While it is indisputable, if not practically proven, that there is at least one atom of aluminium in every cell in every human being we do not know the consequences for human health of the body burden of aluminium. While there are thousands of scientific publications over many decades demonstrating the toxicity of aluminium in all living things the larger questions concerning aluminium and common human diseases such as Alzheimer’s disease or diabetes remain unanswered or at best equivocal. These questions remain unanswered primarily because neither the global aluminium industry nor governments which have allowed the unfettered growth of the use of aluminium products are prepared for an answer. Try to imagine the immediate and short term economic consequences of human exposure to aluminium being directly linked as causal or even contributory in just one disease, for example Alzheimer’s disease.

The ensuing chaos and stock market crashes would be unpalatable but they would just be the beginning of a world which would now have to change to address and accommodate such knowledge. Now that the tip of the iceberg has become visible the remainder would have to be investigated and the inevitable consequences of human exposure to aluminium would be revealed, piece by piece, and a new jigsaw of life on Earth would slowly be pieced together. Of course, if the aluminium industry were not so determined to prevent The Aluminium Question from being answered then the outcome might be so different with human exposure to aluminium being shown to be largely benign.

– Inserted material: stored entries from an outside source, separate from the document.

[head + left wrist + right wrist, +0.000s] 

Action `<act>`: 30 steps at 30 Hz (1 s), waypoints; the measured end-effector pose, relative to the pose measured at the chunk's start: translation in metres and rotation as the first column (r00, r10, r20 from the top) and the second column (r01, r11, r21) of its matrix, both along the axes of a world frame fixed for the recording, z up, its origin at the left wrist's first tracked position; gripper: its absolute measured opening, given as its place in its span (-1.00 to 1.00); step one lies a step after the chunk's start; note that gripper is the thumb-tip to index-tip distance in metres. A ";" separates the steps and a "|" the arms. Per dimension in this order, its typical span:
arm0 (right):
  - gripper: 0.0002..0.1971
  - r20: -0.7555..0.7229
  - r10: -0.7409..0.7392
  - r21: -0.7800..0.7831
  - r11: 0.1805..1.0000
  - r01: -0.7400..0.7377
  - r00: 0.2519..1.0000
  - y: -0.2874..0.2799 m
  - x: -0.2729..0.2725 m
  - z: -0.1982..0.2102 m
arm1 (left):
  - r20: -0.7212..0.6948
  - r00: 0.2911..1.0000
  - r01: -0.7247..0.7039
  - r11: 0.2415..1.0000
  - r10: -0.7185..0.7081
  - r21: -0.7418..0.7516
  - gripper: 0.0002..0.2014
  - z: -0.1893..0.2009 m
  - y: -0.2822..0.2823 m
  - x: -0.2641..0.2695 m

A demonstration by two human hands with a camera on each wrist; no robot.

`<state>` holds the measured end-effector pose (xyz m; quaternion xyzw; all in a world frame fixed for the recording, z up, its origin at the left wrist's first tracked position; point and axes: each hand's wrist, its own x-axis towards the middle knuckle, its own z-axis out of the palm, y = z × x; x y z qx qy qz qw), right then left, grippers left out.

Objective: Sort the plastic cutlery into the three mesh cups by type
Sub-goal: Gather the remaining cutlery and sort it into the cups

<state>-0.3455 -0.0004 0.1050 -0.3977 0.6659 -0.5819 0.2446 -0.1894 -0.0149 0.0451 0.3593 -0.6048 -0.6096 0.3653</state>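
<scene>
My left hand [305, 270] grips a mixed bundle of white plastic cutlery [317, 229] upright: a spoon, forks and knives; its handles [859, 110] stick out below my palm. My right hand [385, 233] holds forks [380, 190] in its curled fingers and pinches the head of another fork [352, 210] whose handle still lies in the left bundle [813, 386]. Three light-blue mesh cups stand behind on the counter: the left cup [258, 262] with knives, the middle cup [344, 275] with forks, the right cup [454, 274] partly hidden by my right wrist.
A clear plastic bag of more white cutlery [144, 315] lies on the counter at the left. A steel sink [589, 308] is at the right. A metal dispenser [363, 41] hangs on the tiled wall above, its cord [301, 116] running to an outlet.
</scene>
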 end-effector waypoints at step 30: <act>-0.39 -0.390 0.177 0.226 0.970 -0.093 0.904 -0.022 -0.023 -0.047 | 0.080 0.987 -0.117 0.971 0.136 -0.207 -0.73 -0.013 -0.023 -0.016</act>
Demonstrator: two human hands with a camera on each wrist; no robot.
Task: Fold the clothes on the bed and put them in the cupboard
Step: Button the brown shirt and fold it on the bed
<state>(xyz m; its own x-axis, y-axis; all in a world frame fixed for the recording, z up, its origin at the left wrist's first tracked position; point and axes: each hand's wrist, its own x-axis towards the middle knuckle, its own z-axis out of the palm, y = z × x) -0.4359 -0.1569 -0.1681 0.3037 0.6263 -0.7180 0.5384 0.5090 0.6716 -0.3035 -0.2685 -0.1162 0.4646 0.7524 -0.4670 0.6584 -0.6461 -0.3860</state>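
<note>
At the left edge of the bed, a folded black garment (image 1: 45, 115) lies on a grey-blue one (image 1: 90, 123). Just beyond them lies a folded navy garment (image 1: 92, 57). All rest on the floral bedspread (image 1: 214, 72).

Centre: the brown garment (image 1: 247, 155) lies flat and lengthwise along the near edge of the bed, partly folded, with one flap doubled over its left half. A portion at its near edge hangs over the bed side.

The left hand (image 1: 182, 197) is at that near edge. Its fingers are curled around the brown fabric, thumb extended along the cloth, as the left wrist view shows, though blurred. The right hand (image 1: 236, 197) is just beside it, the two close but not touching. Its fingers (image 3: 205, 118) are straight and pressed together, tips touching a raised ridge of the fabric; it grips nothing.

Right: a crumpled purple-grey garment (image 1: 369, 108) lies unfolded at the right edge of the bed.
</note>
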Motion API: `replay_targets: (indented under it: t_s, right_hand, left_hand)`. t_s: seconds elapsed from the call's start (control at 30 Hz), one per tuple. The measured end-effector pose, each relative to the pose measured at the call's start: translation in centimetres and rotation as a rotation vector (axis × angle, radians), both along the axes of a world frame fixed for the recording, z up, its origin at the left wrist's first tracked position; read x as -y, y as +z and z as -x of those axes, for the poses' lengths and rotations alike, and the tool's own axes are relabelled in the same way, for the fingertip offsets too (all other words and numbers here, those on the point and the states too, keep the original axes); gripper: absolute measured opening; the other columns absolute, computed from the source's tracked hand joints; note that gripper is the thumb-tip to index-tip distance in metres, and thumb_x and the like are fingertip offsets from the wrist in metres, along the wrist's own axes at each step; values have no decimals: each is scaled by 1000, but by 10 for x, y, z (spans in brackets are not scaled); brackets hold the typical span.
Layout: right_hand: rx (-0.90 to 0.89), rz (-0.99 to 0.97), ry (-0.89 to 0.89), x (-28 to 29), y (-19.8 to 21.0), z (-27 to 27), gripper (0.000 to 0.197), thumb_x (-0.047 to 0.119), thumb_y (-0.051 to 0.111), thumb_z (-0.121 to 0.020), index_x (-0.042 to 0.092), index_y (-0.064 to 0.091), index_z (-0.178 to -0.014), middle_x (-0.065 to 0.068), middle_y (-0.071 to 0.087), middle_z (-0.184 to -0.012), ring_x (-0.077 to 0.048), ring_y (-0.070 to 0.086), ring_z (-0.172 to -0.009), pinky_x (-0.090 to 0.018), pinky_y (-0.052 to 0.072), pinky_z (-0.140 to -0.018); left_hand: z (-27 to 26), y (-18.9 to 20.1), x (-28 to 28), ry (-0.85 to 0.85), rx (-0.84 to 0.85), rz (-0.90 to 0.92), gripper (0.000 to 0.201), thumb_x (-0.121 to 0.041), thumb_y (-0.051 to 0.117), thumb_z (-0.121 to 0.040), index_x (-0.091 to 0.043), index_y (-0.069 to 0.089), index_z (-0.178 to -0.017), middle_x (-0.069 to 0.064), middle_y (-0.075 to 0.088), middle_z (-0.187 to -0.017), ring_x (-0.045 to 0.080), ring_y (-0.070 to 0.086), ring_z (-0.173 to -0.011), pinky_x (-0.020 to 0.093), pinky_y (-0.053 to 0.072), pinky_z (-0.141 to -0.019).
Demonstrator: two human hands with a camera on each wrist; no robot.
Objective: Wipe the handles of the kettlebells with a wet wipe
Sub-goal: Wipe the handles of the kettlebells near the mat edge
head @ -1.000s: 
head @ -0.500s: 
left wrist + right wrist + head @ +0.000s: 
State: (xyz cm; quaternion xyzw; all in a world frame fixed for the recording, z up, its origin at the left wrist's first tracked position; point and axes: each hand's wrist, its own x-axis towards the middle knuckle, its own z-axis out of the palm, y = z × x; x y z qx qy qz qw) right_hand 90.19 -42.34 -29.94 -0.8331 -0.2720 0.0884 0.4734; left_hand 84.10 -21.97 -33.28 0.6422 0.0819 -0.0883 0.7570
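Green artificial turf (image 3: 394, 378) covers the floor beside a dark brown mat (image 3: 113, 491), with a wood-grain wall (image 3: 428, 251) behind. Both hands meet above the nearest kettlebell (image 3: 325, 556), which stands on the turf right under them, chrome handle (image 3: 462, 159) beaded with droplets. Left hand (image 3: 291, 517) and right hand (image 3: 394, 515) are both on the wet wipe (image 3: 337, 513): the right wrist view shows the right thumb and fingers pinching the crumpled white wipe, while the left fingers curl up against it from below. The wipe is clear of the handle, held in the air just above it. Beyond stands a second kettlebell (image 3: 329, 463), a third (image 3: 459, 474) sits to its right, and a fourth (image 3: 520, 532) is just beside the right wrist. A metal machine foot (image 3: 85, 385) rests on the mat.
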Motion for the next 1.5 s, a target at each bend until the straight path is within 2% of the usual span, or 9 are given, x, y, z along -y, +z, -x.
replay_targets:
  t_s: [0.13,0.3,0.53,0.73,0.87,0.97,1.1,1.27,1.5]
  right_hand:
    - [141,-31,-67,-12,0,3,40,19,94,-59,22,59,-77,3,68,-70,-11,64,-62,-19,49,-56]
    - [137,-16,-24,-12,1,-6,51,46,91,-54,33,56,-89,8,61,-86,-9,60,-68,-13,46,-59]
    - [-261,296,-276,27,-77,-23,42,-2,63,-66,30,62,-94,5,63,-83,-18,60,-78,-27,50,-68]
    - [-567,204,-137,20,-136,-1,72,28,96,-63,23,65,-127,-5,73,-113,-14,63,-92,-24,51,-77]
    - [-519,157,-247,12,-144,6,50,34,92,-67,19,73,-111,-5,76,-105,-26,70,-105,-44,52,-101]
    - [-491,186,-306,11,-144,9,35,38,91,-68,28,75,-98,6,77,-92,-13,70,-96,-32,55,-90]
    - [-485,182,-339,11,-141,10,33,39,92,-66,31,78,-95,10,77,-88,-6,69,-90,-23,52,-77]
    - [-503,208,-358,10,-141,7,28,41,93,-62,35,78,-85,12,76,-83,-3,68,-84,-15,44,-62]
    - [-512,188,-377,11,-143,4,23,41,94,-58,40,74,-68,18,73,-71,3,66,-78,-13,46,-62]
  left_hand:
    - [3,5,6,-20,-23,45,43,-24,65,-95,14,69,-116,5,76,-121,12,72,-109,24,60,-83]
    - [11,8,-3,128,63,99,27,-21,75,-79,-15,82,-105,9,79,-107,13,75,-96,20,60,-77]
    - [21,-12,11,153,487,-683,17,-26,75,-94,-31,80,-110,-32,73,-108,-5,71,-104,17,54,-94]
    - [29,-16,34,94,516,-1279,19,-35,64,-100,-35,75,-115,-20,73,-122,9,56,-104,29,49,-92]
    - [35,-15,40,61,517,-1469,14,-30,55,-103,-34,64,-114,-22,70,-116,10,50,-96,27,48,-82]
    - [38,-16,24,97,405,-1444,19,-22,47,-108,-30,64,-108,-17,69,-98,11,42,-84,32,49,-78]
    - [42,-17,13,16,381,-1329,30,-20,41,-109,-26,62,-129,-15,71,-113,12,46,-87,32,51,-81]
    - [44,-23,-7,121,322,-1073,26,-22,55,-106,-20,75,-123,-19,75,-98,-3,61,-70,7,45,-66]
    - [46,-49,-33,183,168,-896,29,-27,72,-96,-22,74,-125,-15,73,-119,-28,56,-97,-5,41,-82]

The Aluminium Question will, of course, be answered; it is simply a matter of time. However, in the meantime, new research while continuing to implicate aluminium in human disease is at the same time also offering solutions to living safely in The Aluminium Age without the need to suffer the consequences of biologically available aluminium. If I can take you back to aluminium killing fish in acid waters, one of the consequences of Acid Rain, it has been shown that these deaths can be prevented by introducing soluble silicon to their environments. Silicon is the Earth’s answer to the toxicity of aluminium and it can also be as effective an answer to aluminium toxicity in humans. Of course the proviso to this is that we must all, scientists, governments and the global aluminium industry, first acknowledge the potential toxicity of living in The Aluminium Age!